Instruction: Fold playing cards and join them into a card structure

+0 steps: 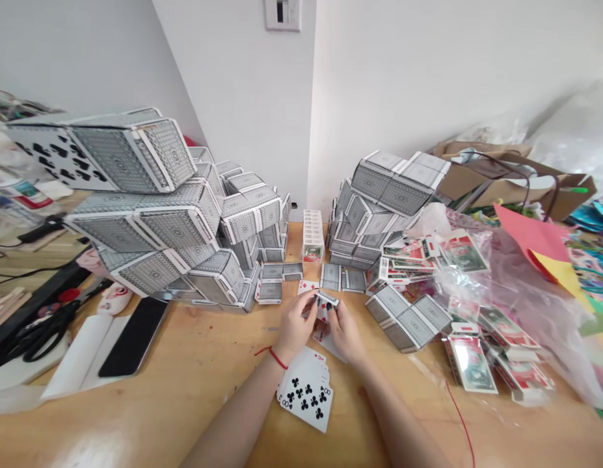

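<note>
My left hand (295, 325) and my right hand (344, 330) meet above the wooden table (194, 383), both pinched on a small folded playing card piece (325, 300) with a grey patterned back. A red thread is tied round my left wrist. Below the hands lies a fanned pile of loose cards (306, 390), an eight of clubs on top. Another loose card (307, 286) lies just beyond my fingers.
Tall stacks of card-built blocks stand at the left (145, 214) and centre right (384, 201). Card boxes (477, 351) and plastic wrap litter the right. A phone (133, 338), scissors (42, 331) and coloured paper (540, 240) lie around.
</note>
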`<state>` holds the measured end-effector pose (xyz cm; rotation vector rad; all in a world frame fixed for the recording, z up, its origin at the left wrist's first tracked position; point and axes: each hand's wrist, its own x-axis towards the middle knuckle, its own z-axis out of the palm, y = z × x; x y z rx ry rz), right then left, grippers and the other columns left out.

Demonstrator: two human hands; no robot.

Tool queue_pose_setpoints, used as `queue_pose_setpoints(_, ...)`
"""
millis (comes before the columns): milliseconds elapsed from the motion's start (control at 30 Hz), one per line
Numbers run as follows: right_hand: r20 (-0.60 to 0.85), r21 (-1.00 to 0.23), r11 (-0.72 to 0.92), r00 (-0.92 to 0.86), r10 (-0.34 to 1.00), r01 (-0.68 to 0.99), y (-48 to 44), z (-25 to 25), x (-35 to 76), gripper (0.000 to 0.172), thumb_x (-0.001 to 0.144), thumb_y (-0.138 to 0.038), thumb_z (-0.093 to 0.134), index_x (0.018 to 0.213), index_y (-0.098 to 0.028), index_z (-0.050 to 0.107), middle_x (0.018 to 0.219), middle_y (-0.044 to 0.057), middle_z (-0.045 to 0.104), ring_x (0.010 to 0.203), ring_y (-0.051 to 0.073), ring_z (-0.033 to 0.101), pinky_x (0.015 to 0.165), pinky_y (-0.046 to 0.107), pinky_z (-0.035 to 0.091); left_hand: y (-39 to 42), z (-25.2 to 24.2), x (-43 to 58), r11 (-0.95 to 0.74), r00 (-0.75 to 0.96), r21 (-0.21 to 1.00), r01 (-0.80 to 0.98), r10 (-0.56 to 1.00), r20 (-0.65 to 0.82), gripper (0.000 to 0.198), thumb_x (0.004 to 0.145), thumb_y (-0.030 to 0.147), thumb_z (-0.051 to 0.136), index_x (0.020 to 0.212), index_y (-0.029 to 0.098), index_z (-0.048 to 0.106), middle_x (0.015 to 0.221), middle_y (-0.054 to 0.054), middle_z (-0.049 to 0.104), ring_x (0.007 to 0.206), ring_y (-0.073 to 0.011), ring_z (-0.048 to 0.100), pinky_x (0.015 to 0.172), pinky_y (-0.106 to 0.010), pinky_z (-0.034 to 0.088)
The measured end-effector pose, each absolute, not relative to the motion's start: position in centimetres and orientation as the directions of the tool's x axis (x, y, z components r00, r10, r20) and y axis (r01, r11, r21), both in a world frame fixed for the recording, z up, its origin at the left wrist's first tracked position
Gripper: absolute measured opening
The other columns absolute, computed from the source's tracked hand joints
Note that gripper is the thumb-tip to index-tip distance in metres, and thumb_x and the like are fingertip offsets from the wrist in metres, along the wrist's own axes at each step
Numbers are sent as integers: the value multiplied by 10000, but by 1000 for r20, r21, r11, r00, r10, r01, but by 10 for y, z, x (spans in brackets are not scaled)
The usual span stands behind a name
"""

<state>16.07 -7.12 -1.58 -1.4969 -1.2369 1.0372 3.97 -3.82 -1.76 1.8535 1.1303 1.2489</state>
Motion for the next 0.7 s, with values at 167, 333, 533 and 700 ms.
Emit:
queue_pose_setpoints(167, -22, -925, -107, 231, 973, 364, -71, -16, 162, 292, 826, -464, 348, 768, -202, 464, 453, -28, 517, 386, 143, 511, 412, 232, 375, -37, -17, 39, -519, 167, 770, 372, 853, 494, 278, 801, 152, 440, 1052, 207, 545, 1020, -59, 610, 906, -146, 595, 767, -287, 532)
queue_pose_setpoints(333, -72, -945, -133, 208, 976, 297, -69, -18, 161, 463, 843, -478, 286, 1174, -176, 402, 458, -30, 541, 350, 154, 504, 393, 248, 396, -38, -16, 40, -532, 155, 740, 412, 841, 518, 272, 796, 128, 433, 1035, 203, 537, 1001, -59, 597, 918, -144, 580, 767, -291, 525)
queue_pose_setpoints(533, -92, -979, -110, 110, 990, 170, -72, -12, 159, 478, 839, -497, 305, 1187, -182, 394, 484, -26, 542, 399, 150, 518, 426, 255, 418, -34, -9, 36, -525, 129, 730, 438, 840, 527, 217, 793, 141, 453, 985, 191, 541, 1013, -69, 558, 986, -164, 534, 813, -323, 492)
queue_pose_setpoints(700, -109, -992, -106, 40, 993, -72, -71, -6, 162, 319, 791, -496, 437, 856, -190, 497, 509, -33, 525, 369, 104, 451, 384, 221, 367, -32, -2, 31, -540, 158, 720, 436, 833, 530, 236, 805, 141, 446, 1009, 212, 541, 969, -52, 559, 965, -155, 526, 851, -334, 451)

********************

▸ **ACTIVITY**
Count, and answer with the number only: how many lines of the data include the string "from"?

▸ **EXERCISE ANSWER**
3